Not high praise, but that was probably not the goal of the filmmakers. Made cheaply, the film did its purpose and took up screentime presumably at the bottom of a double-bill.

It’s not a bad movie; taut would seem to be an apt description as there really is never a lull in the action. But there really isn’t much of a subplot, the clandestine affair between Purvus and Yvonne. Oh, there is something going on, but there really isn’t much to talk about. It might have at least been juicier if Benny were still alive and the affair continued under his nose, so to speak, but that was not in the cards. It should be noted that Armored Car Robbery, along with The Asphalt Jungle, was one of the first heist films, with Armored Car Robbery coming out a day before the better known film, which is often credited as the first heist film.

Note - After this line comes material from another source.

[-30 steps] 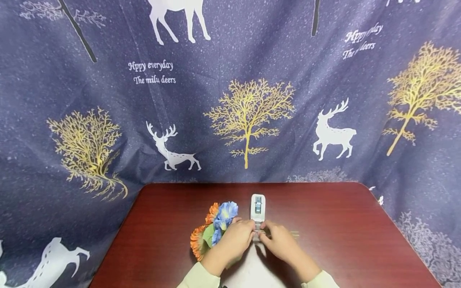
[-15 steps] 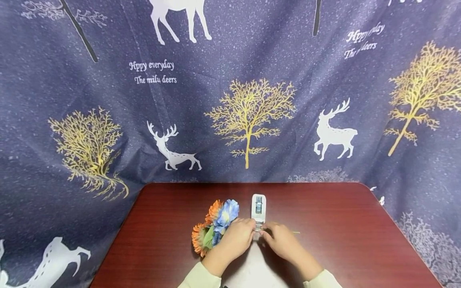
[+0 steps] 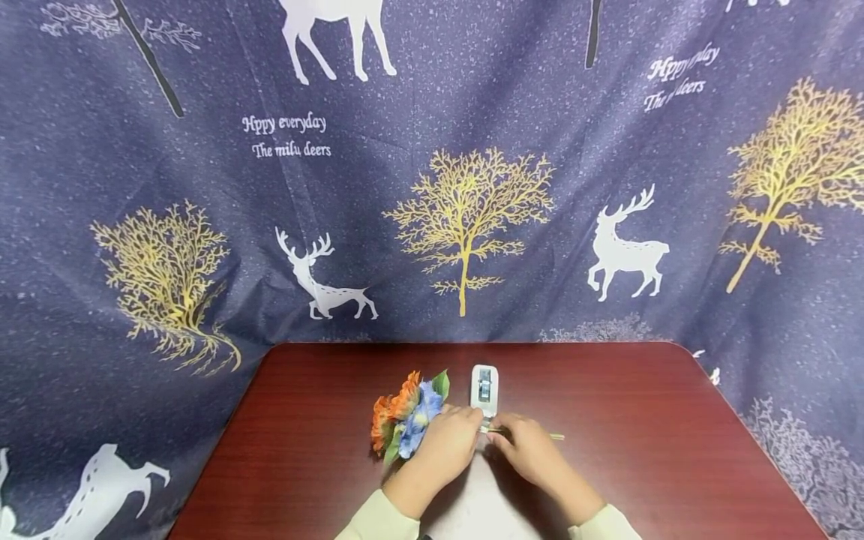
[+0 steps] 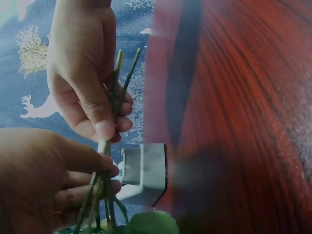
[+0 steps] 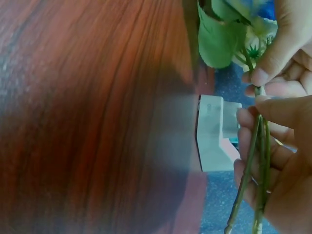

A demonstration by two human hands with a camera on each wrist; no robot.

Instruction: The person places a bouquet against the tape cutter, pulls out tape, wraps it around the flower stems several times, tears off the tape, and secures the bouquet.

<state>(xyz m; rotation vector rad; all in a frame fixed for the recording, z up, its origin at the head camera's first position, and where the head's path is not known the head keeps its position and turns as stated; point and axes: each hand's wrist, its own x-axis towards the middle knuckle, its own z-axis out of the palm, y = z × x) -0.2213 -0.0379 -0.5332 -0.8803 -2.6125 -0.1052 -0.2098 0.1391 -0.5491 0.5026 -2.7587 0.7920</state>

Charles McGraw seems like a perfect fit for film noir. Good-looking and gravelly-voiced, he can play cop or bad guy with equal authority. Here, he’s the police detective out to revenge the death of his friend and partner. The film marks his first with a lead role and he seems to make the most of it. Still, lieutenant Jim Cordell is pretty much a one-dimensional character with a singular purpose. He doesn’t really crack a smile until the case is solved. But this seems to be a part McGraw was meant to play.

Adele Jergens got her start when, at 22, she was named “Miss World’s Fairest” at the 1939 World’s Fair in New York and later named the number-one showgirl in New York City in the early 1940s. She might remind you of Virginia Mayo, but she never would achieve her stardom. She landed a movie contract at Columbia in 1944, where the brunette actress became a blonde. She played the roles of blonde floozies and burlesque dancers in films like Down to Earth (1947) and The Dark Past (1948). In Ladies of the Chorus (1948), she was cast as the mother to Marilyn Monroe despite only being nine years her senior.

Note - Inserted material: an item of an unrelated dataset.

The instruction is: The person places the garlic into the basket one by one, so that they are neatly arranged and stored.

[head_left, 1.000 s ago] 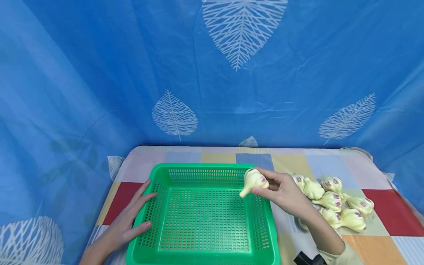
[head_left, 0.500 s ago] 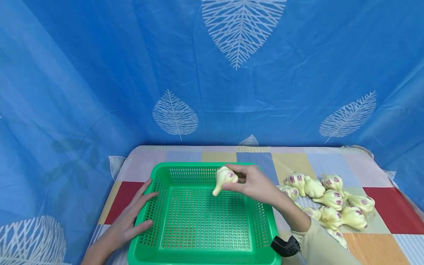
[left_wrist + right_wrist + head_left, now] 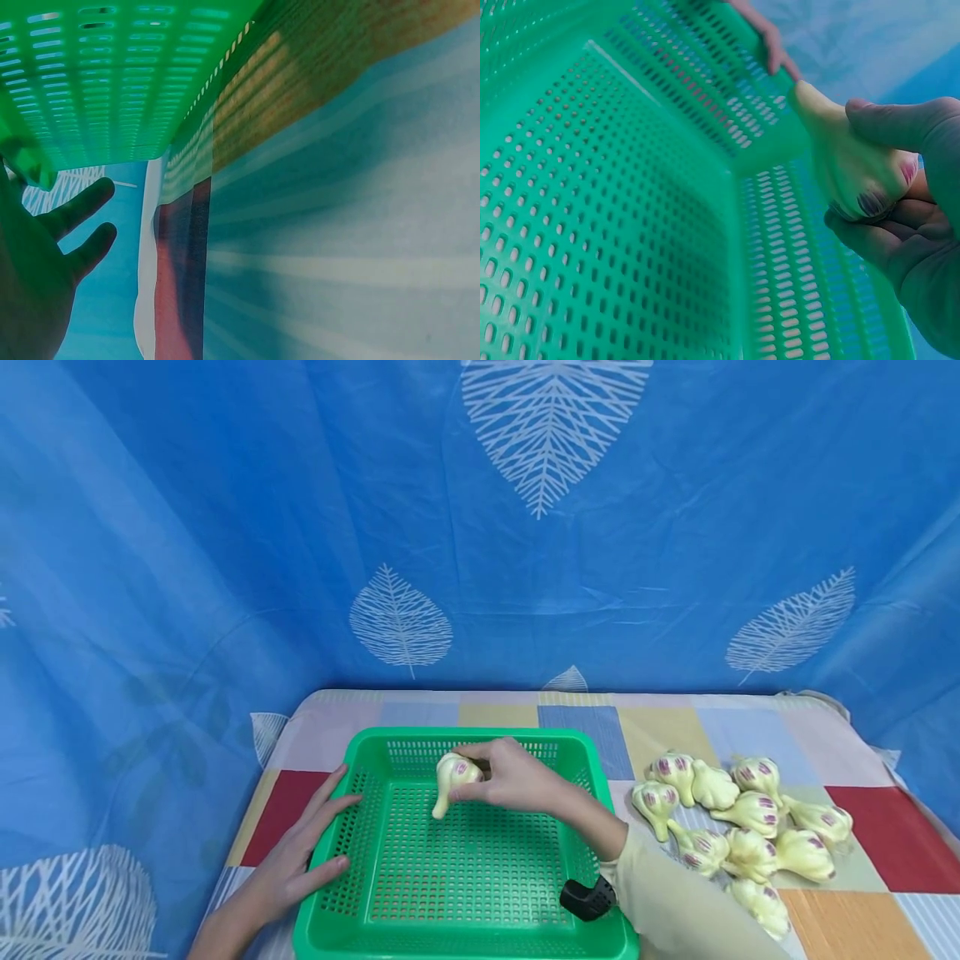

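Observation:
A green plastic basket (image 3: 465, 935) with perforated floor and walls stands in front of me. My right hand (image 3: 513, 777) grips a garlic bulb (image 3: 454, 777) over the back part of the basket, its stem pointing down toward the front. In the right wrist view the thumb and fingers pinch the garlic bulb (image 3: 847, 157) above the basket floor (image 3: 630, 217). My left hand (image 3: 296, 852) rests on the basket's left rim, fingers straight and spread. The left wrist view has that hand (image 3: 45, 262) beside the basket wall (image 3: 112, 82).
Several more garlic bulbs (image 3: 750, 814) lie in a cluster on the patchwork tablecloth (image 3: 847, 914), right of the basket. A blue curtain (image 3: 637, 568) with white leaf prints hangs behind the table and at its sides. A black device (image 3: 587, 900) is on my right wrist.
My right hand has carried the garlic bulb leftward from the basket's right rim to over its back middle. The left hand stays on the left rim.

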`<state>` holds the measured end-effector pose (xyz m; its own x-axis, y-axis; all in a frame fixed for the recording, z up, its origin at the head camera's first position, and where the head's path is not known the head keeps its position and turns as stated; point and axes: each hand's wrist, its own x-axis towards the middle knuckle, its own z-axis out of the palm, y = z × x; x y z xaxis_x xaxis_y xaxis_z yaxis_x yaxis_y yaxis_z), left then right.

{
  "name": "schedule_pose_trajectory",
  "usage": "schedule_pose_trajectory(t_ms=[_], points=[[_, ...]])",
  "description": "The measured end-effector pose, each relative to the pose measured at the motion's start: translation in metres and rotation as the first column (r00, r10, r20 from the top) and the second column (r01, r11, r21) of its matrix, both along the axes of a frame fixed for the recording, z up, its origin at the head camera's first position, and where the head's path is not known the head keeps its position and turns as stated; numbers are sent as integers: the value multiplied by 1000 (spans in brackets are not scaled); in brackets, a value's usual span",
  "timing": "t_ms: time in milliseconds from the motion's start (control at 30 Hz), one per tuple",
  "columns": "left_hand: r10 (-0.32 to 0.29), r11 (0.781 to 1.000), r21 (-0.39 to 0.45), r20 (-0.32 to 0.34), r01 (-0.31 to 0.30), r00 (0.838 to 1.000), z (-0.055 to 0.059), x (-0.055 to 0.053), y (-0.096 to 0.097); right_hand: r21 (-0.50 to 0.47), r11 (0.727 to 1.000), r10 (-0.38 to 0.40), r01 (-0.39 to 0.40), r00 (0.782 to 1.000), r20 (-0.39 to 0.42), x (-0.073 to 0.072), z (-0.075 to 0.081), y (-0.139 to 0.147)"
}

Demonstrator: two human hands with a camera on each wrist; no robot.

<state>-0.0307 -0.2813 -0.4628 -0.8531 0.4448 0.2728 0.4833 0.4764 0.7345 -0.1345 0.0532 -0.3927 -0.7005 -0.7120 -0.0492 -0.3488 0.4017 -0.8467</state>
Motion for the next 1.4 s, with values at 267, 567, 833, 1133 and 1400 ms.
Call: schedule_pose_trajectory(t_ms=[267,567,833,1133,1400], points=[[19,1000,8,23,-19,1000,-2,0,-1,113,983,155,-148,986,-60,-9,-19,-37],[24,1000,13,21,-24,1000,-2,-1,1,195,966,179,-170,983,-28,-18,-41,-60],[24,1000,20,13,-24,1000,-2,0,2,220,963,169,-155,985,-44,-19,-49,-76],[30,999,-16,-3,-30,1000,0,0,2,325,945,130,-40,957,-259,-3,-51,-92],[46,999,-23,3,-46,999,-1,0,1,403,905,114,135,837,-536,12,-48,-101]])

She’s back to playing a burlesque dancer in Armored Car Robbery. Again, the role is rather one-dimensional, as she gets very little to do except be the eye candy for Purvus played by William Talman.

Before Talman became famous as Perry Mason’s foil as Los Angeles District Attorney Hamilton Burger in that long running TV series (1957 to 1966), he played a significant amount of criminal types in film noirs. Armored Car Robbery marked a breakthrough for the actor. He would go on to appear in The Racket (1951), The Hitch-Hiker (1953), City That Never Sleeps (1953) and Crashout (1955).

One of the things I like best about films shot on location in Los Angeles is seeing all the things that are no longer there, like Wrigley Field, the red cars and the oil wells which used to dominate parts of the city. You also get a glimpse of what it was probably like behind the scenes at the LAPD at the time, with updates and bulletins getting to the police dispatcher on conveyor belts from the phone operators.

Not a great piece of filmmaking, Armored Car Robbery still isn’t a bad way to spend 67 minutes. You see a little of the LA that no longer exists, the start of the heist subgenre and you see an actor, Talman, at the top of his game. While you could always do better, you could do a whole lot worse.